I first worked in a Google Doc, but once I had iterated a few times, I moved the text into Affinity Publisher to see how it sat on the pages, and it allowed me to get my first idea of where illustrations would complement the text and layout. I added image placeholders so the text could be arranged around something 'solid'.


Planning the Illustrations

In my sketchbook, I made a note of the dimensions of those placeholders, which then gave me a list of the illustrations I would need to create for the brief. I also used this opportunity to use my sketchbook to play around with some ideas for the larger illustrations and did some character design to experiment with how I might combine the different fantastical ancestries with the 18th-century aesthetic.



Spot Illustrations

One of the interesting design choices made by the Daggerheart creators is the choice to use pencil sketch-like illustrations for many of the spot illustrations throughout the book, and their larger illustrations are then rendered with a more painterly approach.


Each of the spot illustrations that I needed to create needed to fit into the setting, as well as (where appropriate) link to the context of the text. For each of these pencil spot illustrations, I worked quickly on rough thumbnails to explore ideas, and then used a combination of reference and photo-bashed composites to create the compositions for each of them.
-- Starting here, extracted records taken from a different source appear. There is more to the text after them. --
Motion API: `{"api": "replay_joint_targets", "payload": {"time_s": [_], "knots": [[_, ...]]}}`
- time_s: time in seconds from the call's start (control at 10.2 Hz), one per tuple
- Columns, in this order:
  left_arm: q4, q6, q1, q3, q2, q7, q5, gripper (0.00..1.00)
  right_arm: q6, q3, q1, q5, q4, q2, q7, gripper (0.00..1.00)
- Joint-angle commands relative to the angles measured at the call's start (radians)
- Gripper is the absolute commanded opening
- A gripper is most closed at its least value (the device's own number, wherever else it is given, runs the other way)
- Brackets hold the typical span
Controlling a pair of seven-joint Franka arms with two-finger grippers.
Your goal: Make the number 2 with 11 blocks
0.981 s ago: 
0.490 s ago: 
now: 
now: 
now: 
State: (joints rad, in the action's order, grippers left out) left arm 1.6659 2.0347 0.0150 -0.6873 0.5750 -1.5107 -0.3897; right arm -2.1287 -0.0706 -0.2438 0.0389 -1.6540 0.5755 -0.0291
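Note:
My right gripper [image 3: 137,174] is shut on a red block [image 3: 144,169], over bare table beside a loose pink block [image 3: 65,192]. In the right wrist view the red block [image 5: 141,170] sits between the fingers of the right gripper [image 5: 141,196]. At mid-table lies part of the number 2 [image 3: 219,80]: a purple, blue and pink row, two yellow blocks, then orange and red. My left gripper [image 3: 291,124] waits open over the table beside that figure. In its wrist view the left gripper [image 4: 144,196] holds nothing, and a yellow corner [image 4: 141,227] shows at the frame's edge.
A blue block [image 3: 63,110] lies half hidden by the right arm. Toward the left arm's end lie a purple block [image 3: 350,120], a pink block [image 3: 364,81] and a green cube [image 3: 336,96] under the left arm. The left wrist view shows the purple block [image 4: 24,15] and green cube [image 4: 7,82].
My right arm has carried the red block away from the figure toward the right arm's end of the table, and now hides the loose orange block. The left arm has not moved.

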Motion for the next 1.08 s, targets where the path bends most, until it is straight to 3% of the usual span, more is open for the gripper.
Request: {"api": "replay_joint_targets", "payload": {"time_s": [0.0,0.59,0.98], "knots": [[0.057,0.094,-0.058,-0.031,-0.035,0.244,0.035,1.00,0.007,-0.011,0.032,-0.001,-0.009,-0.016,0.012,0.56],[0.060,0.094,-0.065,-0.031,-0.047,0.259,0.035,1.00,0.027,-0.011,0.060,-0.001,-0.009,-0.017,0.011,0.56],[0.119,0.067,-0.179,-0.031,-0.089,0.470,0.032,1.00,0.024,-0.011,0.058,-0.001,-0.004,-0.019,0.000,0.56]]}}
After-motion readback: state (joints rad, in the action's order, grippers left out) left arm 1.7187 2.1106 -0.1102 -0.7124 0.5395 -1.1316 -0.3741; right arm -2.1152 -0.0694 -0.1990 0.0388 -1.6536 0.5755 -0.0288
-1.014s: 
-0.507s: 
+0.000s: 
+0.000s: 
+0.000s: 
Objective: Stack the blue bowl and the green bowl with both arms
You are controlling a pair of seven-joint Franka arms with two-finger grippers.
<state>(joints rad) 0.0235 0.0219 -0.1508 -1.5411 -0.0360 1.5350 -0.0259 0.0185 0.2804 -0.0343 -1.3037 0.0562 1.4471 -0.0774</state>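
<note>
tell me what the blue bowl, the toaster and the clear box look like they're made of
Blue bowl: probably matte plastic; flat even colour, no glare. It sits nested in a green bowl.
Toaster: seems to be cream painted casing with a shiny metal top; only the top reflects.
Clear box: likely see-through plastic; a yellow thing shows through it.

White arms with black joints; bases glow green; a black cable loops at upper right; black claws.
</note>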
Then, working digitally using pencil brushes, I worked on the pencil illustrations.



While they don't fit the drawing style exactly of the main rulebook, I was extremely pleased with these images. I used lots of reference photos of clothing and armour from the time period, and then had to work out how to convert many of them to fit with fantasy ancestries, without it looking too cartoony. Working at this level of detail in pencil is not my usual approach, so I was pleased by the variation and quality of mark-making I was able to use for the image. I then placed these spot illustrations into the document, so I could start to see how they would work.



Seeing them in place, I was really happy and enthused to continue with the colour illustrations. However, this is where things started to unravel.